TORONTO – Ottawa will continue to monitor the real estate market and take the necessary actions to ensure that an uptick in interest rates or a decline in home prices don’t threaten the country’s financial stability, Federal Finance Minister Bill Morneau said Friday.

“I will continue to act to ensure that household debt levels are sustainable, that lenders are acting prudently and that increases in interest rates or a housing market downturn don’t risk the economic growth we are working so hard to accelerate,” Morneau said in a speech to the Toronto Region Board of Trade.

“These are not easy decisions, but I know they are the right thing to do.”

Morneau said he’s “ultimately responsible” for maintaining the stability of the country’s financial system and highlighted mortgage rules as a “key tool” to help him do that.

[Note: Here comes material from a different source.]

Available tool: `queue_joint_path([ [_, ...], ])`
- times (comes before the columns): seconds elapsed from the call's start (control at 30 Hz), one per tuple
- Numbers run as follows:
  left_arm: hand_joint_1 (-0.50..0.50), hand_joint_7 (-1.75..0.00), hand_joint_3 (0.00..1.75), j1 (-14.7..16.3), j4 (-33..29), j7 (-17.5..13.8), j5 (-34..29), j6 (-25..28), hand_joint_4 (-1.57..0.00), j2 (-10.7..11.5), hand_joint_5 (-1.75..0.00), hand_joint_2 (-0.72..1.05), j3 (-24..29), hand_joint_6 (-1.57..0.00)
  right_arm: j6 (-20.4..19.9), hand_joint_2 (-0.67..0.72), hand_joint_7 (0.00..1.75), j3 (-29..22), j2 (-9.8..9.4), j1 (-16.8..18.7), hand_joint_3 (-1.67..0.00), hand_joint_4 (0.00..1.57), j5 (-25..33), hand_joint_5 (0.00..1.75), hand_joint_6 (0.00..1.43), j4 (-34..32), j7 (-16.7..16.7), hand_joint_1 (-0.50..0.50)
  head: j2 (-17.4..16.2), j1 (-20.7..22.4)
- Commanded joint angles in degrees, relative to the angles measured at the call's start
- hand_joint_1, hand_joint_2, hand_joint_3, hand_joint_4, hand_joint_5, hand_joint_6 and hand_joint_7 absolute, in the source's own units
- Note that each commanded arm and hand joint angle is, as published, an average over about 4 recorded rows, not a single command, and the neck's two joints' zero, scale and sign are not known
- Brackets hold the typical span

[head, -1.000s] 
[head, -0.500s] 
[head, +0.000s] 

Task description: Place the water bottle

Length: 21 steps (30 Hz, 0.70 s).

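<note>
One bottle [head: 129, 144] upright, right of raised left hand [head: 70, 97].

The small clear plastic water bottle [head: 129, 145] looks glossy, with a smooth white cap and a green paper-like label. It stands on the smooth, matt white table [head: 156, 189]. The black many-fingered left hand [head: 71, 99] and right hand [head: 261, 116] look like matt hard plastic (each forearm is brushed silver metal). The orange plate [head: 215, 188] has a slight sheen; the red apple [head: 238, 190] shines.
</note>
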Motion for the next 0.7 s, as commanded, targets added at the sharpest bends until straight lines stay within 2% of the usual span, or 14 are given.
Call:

Since taking office, Morneau has twice moved to stabilize the housing market.

Last December he increased the minimum down payment on the portion of a home worth more than $500,000 — a measure he said was aimed at tackling “pockets of risk” in the Toronto and Vancouver housing markets, where prices have been soaring.

And on Oct. 17 he rolled out a myriad of housing-related measures, including new rules requiring all insured mortgages to undergo stress tests to make sure borrowers will still be able to make their payments if interest rates go up. Previously the stress tests were not required for fixed-rate mortgages longer than five years.

“We will continue to be vigilant in monitoring the market,” Morneau told reporters following his remarks.

But he added that the government does not have any specific housing-related measures that it’s waiting to announce.

One policy decision that’s currently under consideration is whether Ottawa should shift more of the responsibility for mortgage defaults onto the banks.

Currently, banks and other mortgage lenders are able to transfer all of the risk from insured mortgages onto insurers such as Canada Mortgage and Housing Corp., which means taxpayers are ultimately on the hook.

The federal government launched formal consultations last week regarding “lender risk sharing,” a policy that could see lenders shoulder more of that risk, for instance via a deductible on mortgage insurance claims.